BY DAGAN LACORTE, Suffern mayor and candidate for county executive
Property taxpayers are stretched to the max by a 100 percent increase in property taxes imposed by the Rockland Legislature and Executive over the past few years. The current proposal to radically increase the county’s debt with a deficit bond will only further strain the county’s finances and saddle property taxpayers with the costs of the county’s disastrous fiscal decisions for years to come. The New York State Legislature should reject the proposal.
Rockland County’s long-term accumulated budget deficit stands anywhere from $96 to $114 million dollars.
Rockland’s Baa3 bond rating from Moody’s Investors Services is the lowest in New York State. One of the reasons for the horrid rating is the deficit in operating expenses. Proponents of the deficit bond say Rockland can improve its bond rating by borrowing at low interest rates, wiping out the operating deficit and replacing it with debt. They say that would relieve the short term pressure on the budget that is crippling the county’s bond rating.

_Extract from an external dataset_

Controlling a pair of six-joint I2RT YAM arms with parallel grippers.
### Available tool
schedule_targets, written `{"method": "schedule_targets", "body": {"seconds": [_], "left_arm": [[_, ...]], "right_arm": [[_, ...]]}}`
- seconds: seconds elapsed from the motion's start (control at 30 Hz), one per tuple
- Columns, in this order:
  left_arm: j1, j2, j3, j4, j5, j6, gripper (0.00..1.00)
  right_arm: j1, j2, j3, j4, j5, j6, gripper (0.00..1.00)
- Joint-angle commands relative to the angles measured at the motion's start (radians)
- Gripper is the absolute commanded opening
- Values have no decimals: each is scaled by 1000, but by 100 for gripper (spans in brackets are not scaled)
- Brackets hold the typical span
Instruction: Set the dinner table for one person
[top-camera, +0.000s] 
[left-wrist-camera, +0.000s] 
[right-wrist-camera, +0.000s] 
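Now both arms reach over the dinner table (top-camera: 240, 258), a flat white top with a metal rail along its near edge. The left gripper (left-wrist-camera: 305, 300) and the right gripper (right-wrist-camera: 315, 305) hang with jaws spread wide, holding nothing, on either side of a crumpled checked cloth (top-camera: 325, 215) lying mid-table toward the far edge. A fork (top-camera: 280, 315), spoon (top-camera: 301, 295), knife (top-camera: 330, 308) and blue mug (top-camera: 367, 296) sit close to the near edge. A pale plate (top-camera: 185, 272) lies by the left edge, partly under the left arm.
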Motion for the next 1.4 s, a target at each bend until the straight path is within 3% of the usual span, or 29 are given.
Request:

But borrowing $100 million does nothing to bolster the county’s finances. All it does is turn a current deficit into heavy, long term debt that will crush another generation of homeowners and depress property values. In Suffern, the Board of Trustees took the opposite approach– thoughtfully reducing debt service costs while increasing investment in roads and infrastructure that maintain property values.
While Rockland is below its New York State Constitutional debt ceiling, almost all municipalities operate below their debt limits. The relevant question is where does Rockland currently stand in terms of debt and how would another $100 million in borrowing affect the county’s fiscal standing in the state.
With over $500 million in current long term debt, Rockland has the ninth highest debt ratio of New York’s 62 counties. Not exactly anyone’s idea of debt-free.
An additional $100 million in borrowing and debt would make Rockland the fourth biggest debtor — behind only Broome, Nassau and Monroe counties in debt levels. Nassau County required a state-run fiscal control board. Debt-stressed counties are not attractive to businesses – we need to create jobs.
So the notion that becoming “deficit free” at the cost of the fourth biggest debt load in New York will somehow dazzle the bond rating agencies and lead to financial health is disingenuous. What’s the real deal?
Legislators hope and pray that by borrowing the $100 million this year, the economy will dramatically improve by the time payments on the bond are due to be paid next year. They are borrowing money to buy a goose and hoping for golden eggs in 2014.
This same reckless strategy of deficit, debt and delay resulted in the legislature overestimating revenues by $250 million since 2006 and got Rockland into this fiscal mess to begin with. It simply makes no sense to continue such a discredited approach.
The solution is to implement a deficit reduction plan within Rockland’s budget as part of a comprehensive plan to restructure and modernize county government.
Rockland families know how to responsibly handle mortgage or a credit card debt. You put money aside each month to pay your debt down until its paid off. You don’t borrow from Peter to pay Paul and claim victory.
A self implemented and sustained deficit reduction plan would demonstrate to the state and the bond rating agencies that Rockland’s government is committed to digging itself out of the hole it created. This is the approach we’ve taken in Suffern with respect to long-term deficits in our water and sewer plants and will be deficit free in both by 2017.
Numerous state mandates make Rockland’s financial situation more difficult, and dramatic reform is needed. Our state representatives should focus their time and political capital on getting Rockland meaningful mandate relief rather than carrying the dirty water of a broken county government up to Albany.